AB1908 / GOG-Galaxy-Export-Script

Export your list of games from GOG Galaxy
MIT License
149 stars 27 forks source link

Most fields have square brackets and apostrophes around the data #26

Closed toastmonster closed 3 years ago

toastmonster commented 4 years ago

The csv file produced has ['characters'] surrounding most of the fields.

Here is an example that I have transposed for improved formatting.

Header Value
title Alice: Madness Returns
platformList ['Origin', 'Steam']
criticsScore 72
developers ['Spicy Horse Games']
genres ['Adventure', "Hack and slash/Beat 'em up", 'Platform']
publishers ['Electronic Arts']
releaseDate 14/06/2011
themes ['Action', 'Horror']
gameMins 82
AB1908 commented 4 years ago

I see. I'll look into it.

AB1908 commented 4 years ago

It looks like @Varstahl rewrote this to write a dict into the CSV instead of just the relevant data. I suppose he needs that for his tool. I'm thinking of asking him to maintain his own fork and I'll occasionally pull changes from it for improvements. I'd like to use this just as a CSV export tool and not try to deviate too far from that goal.
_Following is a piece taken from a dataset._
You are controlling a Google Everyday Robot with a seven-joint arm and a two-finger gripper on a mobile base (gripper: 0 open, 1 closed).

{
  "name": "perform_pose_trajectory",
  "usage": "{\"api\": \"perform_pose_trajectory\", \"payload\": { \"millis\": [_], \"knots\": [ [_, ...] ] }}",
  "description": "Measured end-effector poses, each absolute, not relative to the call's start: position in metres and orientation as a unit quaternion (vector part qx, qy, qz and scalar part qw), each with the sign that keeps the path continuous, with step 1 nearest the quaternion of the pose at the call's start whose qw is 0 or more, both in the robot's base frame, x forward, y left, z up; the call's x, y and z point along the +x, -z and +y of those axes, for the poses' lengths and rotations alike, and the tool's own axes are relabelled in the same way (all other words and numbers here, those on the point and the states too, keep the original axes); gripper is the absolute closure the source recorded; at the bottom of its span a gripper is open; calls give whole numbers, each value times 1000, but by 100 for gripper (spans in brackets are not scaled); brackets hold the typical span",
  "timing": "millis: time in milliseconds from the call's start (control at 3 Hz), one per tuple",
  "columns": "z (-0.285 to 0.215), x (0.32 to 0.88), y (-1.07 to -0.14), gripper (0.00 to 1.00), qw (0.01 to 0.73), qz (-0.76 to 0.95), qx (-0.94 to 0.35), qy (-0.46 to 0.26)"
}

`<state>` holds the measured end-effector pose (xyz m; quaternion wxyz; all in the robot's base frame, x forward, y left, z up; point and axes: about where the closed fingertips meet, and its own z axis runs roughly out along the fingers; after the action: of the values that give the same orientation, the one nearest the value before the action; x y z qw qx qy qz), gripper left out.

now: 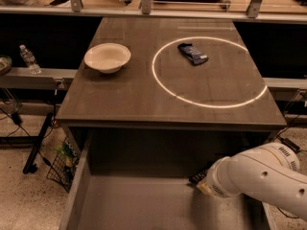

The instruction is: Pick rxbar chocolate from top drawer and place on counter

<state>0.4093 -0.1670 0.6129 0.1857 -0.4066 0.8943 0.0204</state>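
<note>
Grey-brown wood-grain counter [144,95]: one cream bowl [107,57], one dark blue wrapper [193,53]. Lower right, in the open grey top drawer [139,202], the gripper [200,180] hides behind its white arm [259,176]; its grip and the rxbar chocolate cannot be told.

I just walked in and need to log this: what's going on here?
The robot's arm reaches into the open top drawer, its gripper low by the back wall on the right. Whether it holds the rxbar chocolate is unclear. On the counter sit a white bowl and, inside the white circle, a blue wrapper.
</note>
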Motion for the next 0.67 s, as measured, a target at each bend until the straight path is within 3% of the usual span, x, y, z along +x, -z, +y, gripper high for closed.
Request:
{"api": "perform_pose_trajectory", "payload": {
  "millis": [333, 667],
  "knots": [
    [-175, 407, -635, 87, 200, 894, -401, -14],
    [-192, 403, -665, 100, 212, 892, -400, -5]
  ]
}}
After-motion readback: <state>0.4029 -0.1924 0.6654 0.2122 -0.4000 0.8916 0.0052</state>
@Varstahl and @toastmonster, what do you people think?

Varstahl commented 4 years ago

Yes, I rewrote it as it is to avoid problems during CSV creation and parsing. There are a number of problems that made using regular commas unusable, this was the fastest second best thing I could think of in a short time.

If the CSV is parsed via python, you can use literal_eval() function to transform it back into a list. Another option is to convert the list into a different format, which brings its own set of issues, because you need to use another arbitrary delimiter, since commas or other punctuation is not usable.
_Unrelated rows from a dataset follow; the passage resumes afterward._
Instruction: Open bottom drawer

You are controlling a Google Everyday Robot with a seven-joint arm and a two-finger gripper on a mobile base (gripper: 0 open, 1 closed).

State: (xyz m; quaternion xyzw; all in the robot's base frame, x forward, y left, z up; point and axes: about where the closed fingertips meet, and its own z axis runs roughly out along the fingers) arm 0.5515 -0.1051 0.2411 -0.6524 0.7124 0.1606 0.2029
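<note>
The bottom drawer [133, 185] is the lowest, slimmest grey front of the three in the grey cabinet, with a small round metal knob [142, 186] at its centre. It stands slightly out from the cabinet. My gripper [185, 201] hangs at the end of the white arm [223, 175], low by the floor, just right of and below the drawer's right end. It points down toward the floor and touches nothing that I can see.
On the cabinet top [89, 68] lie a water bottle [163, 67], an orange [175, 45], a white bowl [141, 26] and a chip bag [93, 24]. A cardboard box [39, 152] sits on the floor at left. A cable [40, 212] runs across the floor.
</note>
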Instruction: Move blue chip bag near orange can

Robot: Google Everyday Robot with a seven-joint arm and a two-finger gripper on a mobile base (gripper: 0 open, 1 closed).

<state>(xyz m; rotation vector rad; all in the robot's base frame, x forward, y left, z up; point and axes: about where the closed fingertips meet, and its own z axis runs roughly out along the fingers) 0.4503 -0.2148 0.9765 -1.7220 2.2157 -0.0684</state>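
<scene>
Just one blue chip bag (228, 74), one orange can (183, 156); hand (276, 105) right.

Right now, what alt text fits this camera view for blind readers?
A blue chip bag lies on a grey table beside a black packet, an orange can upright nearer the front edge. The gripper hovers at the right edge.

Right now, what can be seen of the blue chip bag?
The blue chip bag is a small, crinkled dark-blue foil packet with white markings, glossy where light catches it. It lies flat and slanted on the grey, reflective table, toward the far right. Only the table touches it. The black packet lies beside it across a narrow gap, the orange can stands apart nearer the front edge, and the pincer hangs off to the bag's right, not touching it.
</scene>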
This is the reasoning that led me to just let the CSV module dump the list and manage all the corrections needed to have correct CSVs.

Edit: it's also to be noted that this system allows for fairly straightforward string parsing even on other languages, which was a plus when I opted for this route.

AB1908 commented 4 years ago

You have a fair point and I see how it can have its benefits but this is trading off usability for usefulness. I'm not sure the target audience wants to fiddle around on the command line that much. I think it would be best if you maintained a fork for advanced use and I maintained one for people who are trying to do a simple export. I had been thinking about adding in a TUI to that end. Would you agree with this idea?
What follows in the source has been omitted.